◆ DIRECTIONS:
Each word in the data below should be copied exactly; the images should not.

◆ AVAILABLE DATA:
━━━━━━━━━━━━━━━━

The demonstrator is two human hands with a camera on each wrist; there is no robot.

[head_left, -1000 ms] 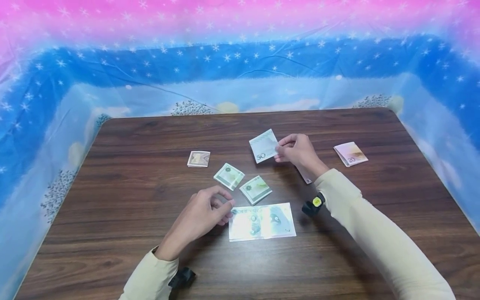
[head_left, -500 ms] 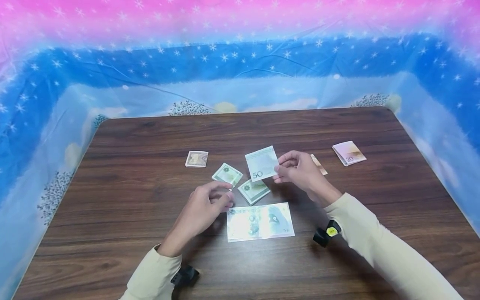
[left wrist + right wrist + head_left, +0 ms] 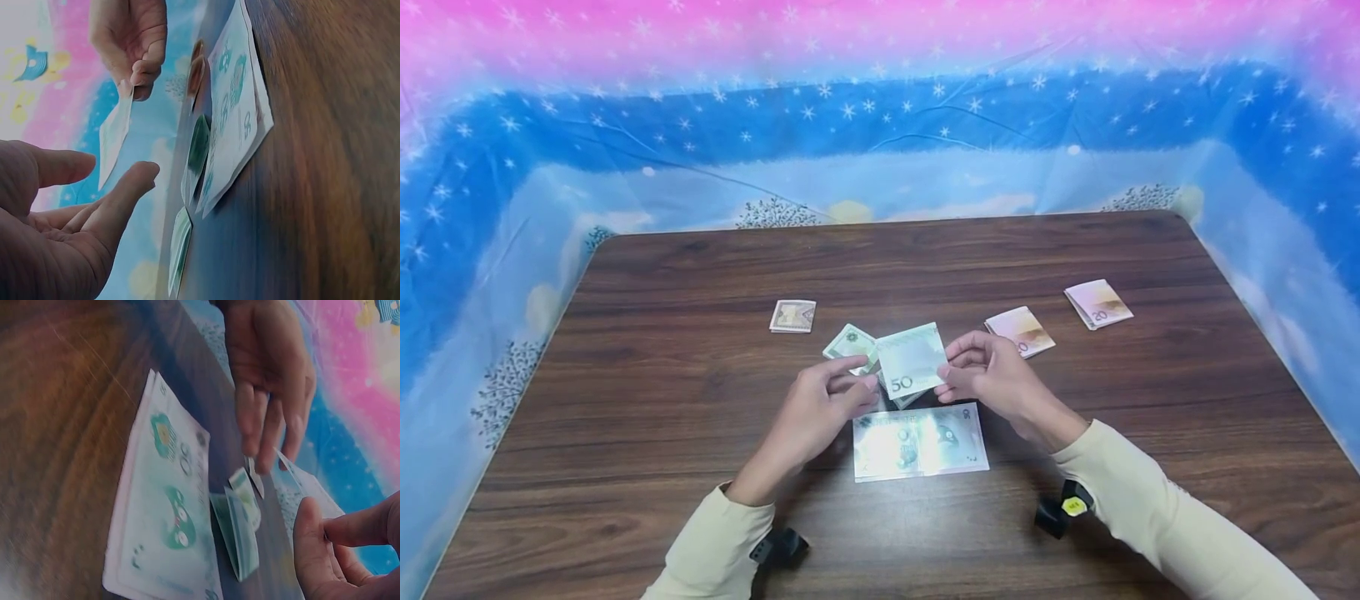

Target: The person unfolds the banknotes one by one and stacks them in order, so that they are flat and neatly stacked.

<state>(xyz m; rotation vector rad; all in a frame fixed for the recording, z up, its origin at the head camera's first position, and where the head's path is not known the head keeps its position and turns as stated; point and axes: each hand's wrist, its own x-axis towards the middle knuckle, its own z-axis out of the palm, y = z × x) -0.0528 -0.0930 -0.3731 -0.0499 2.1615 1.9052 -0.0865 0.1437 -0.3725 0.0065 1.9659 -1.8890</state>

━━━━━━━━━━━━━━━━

◆ YOUR SOLUTION:
The demonstrator is two human hands with a camera on each wrist; there is no robot.

[head_left, -1000 ms] 
[head_left, -500 ms] 
[left wrist + right wrist + head_left, +0 ms] 

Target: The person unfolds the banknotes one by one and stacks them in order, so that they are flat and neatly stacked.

<state>(xyz m; rotation vector rad; all in a frame fixed for the recording, z up, its origin at the head camera's first position, and where the head's path is not known the head keeps its position and turns as stated; point and axes: each hand's wrist, its own x-axis towards the middle knuckle, its own z-axis out of the palm, y = z × x) -0.0528 -0.0930 -0.3731 -0.0499 2.1615 1.9052 -0.0865 0.1437 -0.3725 0.0065 1.9659 -1.8890</state>

There is no more to this output.